Charterers need to decide which sanctions will have the most impact on their stakeholders to make accurate and fast decisions. For global energy companies, they are not only required to have a comprehensive understanding of sanctions as they happen, but also a daily level of analysis to establish their levels of risk exposure to the Russian market, based on specific products. Add to that the importance of crew welfare and safety – another form of compliance monitoring, this time to labor convention and welfare - which requires sensitivity and data in equal measure, and the industry is not only faced with a geopolitical matter, but a safeguarding one too.

Automated systems can only do so much to help shipping companies work through the sanctions on Russia.
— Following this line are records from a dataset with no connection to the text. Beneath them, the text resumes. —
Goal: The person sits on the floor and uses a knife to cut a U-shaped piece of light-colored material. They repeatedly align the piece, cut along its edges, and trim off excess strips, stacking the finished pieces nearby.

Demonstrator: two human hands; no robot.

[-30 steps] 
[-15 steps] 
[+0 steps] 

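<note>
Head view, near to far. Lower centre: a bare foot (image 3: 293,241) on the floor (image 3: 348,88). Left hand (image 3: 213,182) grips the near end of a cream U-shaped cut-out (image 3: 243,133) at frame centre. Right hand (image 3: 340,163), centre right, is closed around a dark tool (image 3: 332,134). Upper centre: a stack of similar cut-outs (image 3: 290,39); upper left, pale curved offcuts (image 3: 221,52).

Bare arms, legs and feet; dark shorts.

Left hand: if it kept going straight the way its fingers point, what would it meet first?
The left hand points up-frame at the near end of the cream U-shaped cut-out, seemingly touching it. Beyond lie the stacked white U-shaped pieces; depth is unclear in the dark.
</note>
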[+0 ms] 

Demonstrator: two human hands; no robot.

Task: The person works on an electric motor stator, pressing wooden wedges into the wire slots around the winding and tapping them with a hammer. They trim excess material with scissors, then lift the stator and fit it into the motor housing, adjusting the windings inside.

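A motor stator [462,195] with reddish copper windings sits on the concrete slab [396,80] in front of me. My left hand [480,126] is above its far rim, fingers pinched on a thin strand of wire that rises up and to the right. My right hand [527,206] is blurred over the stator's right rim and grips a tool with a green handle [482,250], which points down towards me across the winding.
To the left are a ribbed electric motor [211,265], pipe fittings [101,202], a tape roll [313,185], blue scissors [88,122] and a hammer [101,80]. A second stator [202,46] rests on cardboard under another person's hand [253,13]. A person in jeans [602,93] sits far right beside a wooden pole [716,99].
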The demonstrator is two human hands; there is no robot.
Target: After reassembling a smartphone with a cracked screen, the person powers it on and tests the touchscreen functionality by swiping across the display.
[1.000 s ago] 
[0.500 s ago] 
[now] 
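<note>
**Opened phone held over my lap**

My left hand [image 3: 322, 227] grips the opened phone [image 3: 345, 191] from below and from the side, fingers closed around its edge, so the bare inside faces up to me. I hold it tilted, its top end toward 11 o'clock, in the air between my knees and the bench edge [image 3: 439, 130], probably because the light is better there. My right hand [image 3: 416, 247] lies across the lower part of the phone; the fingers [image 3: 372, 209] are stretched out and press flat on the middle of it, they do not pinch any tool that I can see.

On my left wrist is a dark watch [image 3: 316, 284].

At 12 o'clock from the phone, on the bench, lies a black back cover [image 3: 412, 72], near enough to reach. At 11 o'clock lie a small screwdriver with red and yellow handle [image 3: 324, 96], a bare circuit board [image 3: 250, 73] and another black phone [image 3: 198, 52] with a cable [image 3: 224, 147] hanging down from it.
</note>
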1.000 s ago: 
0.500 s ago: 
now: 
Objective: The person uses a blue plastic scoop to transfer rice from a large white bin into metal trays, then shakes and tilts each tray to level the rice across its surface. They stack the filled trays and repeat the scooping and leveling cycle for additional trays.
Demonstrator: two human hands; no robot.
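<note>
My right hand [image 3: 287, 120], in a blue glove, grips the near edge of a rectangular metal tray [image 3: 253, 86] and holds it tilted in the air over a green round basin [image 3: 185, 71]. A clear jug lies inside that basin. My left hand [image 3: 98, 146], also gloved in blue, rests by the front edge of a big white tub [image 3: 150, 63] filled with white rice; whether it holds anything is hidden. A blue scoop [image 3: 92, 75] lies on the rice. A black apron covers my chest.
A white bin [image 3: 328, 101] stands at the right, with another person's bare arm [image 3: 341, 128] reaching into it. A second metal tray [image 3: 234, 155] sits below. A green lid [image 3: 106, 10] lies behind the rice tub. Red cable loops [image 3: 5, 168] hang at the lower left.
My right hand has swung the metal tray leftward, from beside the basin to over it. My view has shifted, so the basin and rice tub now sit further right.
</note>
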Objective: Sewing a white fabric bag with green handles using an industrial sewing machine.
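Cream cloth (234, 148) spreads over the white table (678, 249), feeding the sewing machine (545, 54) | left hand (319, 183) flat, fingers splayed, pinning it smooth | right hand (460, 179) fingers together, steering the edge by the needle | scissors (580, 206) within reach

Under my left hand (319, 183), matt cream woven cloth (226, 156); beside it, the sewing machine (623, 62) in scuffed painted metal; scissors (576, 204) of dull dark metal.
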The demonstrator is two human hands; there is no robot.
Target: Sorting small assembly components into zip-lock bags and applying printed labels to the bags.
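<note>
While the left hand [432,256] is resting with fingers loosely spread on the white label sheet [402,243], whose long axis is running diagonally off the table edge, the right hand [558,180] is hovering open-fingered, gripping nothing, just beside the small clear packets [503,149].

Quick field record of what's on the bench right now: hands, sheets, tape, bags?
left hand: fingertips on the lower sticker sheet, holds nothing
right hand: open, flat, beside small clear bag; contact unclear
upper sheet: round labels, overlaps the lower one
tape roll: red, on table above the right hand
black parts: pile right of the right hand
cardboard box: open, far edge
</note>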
By taking data relating to vessel locations, voyage histories, vessel ownership and operation, as well as cargo and crew manifests, and combining it with human intelligence, MIS Marine is actively advising on the ever-changing scenarios. This includes safety risks around Ukrainian crew onboard vessels, and financial risks around payments for crew members where banking facilities may be restricted.

We are seeing first-hand the accelerated requirement for human analysis and interpretation paired with AI. With the current pace and scale of change, it is this combination that converts data into presentable facts that are ready to take to the boardroom or the bridge, enabling crucial and timely decisions to be made with confidence. This is a global event that is having major economic, industrial and legislative complications, but at the root of this is a humanitarian crisis with complexity that reaches beyond data and that requires sensitivity, context and expertise that only people can truly understand.

Dominic McKnight Hardy is Managing Director at MIS Marine.

The opinions expressed herein are the author's and not necessarily those of The Maritime Executive.